Unlike our earlier collaborative care trials, where care managers assigned patients homework lessons in printed workbooks,^36– 38 the CCBT program enabled our care managers to unobtrusively monitor their patients’ engagement with treatment while providing similarly effective care to a doubled caseload (90 to 100 patients).^36,38 Although the ES improvements we obtained were smaller than those described in meta-analyses of “supported” CCBT (major depression: ES, 0.78; 95% CI, 0.59-0.96⁴), we identified a dose effect that confirms the importance of patient engagement.³⁹ Indeed, Gilbody et al⁴⁰ reported in 2015 no differences in mood symptoms among 691 patients with depression in primary care they randomized to either Beating the Blues or MoodGYM (HealthMed) CCBT programs⁴¹or usual care from their PCPs. Similar to our protocol, their study staff contacted patients by telephone to promote use of their programs; however, they did not monitor patients’ symptoms or send recommendations to PCPs as we did, and patient adherence with both CCBT programs was low (median sessions completed, <2).⁴⁰

Given our findings and other recent reports,^3– 5 we anticipate more engaging and powerful CCBT programs better tailored to patients’ specific needs, sociodemographic characteristics, medical conditions, and cultural and linguistic preferences that are integrated into the EMR for documentation and billing purposes will become widely deployed over the next decade.

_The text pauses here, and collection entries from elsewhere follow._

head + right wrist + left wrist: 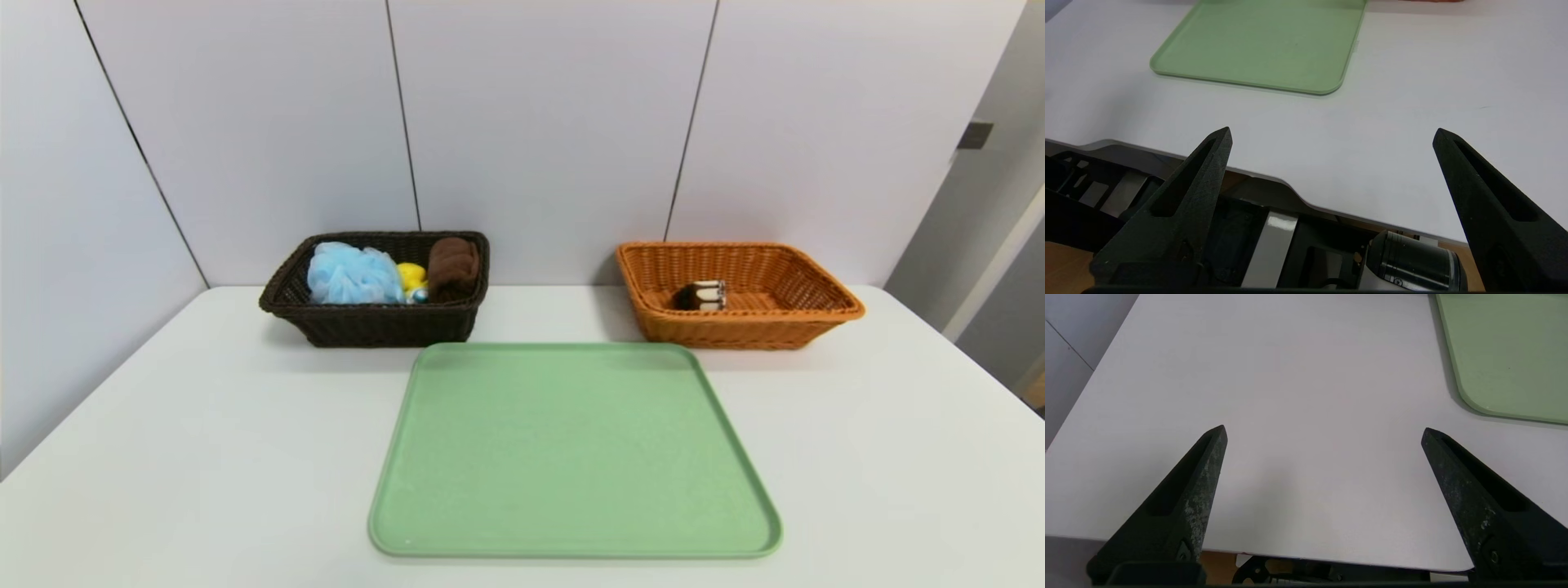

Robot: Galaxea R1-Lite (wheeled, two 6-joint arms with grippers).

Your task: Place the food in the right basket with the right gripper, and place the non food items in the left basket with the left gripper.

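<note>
The dark brown left basket [367, 325] at the back left holds a light blue bath pouf [351, 276], a yellow toy [412, 279] and a brown rolled cloth [453, 265]. In the orange right basket [784, 327] at the back right lies a dark brown and white food item [700, 296]. Neither arm shows in the head view. My left gripper [1324, 430] hangs open over the table's near left edge with nothing between its fingers. My right gripper [1333, 132] is open too, empty, over the near right edge.
A green tray [571, 523] lies bare in the middle of the white table [204, 441]; its corner [1502, 355] shows in the left wrist view and its near side [1265, 45] in the right wrist view. Grey wall panels stand behind the baskets.
</note>
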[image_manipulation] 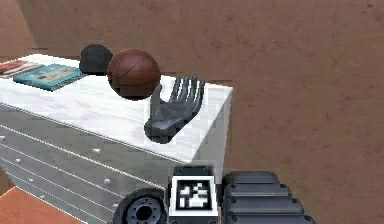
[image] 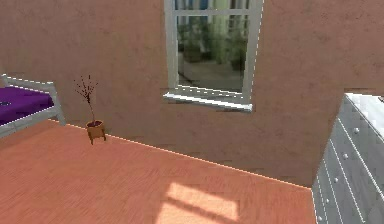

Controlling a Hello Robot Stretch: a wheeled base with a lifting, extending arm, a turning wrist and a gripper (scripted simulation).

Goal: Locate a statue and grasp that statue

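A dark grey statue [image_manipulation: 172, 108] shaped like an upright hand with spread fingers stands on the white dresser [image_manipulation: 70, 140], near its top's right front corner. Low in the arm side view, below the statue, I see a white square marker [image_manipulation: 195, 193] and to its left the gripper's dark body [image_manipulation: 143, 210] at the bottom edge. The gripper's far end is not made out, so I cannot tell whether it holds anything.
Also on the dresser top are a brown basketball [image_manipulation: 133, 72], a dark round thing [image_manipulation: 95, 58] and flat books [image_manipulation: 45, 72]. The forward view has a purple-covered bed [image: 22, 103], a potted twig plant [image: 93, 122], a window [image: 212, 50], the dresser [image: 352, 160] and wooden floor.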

Finally, while we were unable to demonstrate a measurable benefit from our ISG, we remain optimistic that more engaging ISGs that apply machine learning algorithms to EMR and claims data to present patients with more personalized information in real time will soon be tested by health care organizations experimenting with social media.^42,43

Our study has limitations, several of which potentially affect the generalizability of our findings. First, our use of EMR-generated prompts to promote identification of patients for study participation is limited to settings with systems capable of generating these alerts, clinician recognition of targeted conditions, and entry of the proper diagnostic codes into the EMR. Second, we relied on 1 CCBT and ISG, and others using different programs and levels of human support to promote adherence may obtain different outcomes. Third, because we lacked information on symptom duration, patients with long-term mild mood and anxiety symptoms may have similar outcomes as those with severe acute symptoms. Fourth, given the nature of our interventions, patients knew their treatment assignment, which could have biased their responses to our blinded assessors. Finally, study sites were not cluster randomized, and the same physicians cared for patients in all study arms. Although this could have diminished outcome differences between treatment arms, we observed similar ES improvements as previous collaborative care trials.¹

In summary, although our ISG did not produce any measurable benefit over CCBT alone, providing online CCBT to patients with depression and anxiety receiving primary care via a centralized collaborative care program is an effective strategy for delivering mental health care at scale. Our study findings have important implications for transforming the way mental health care is delivered in primary care and focus further attention to the emerging field of e–mental health.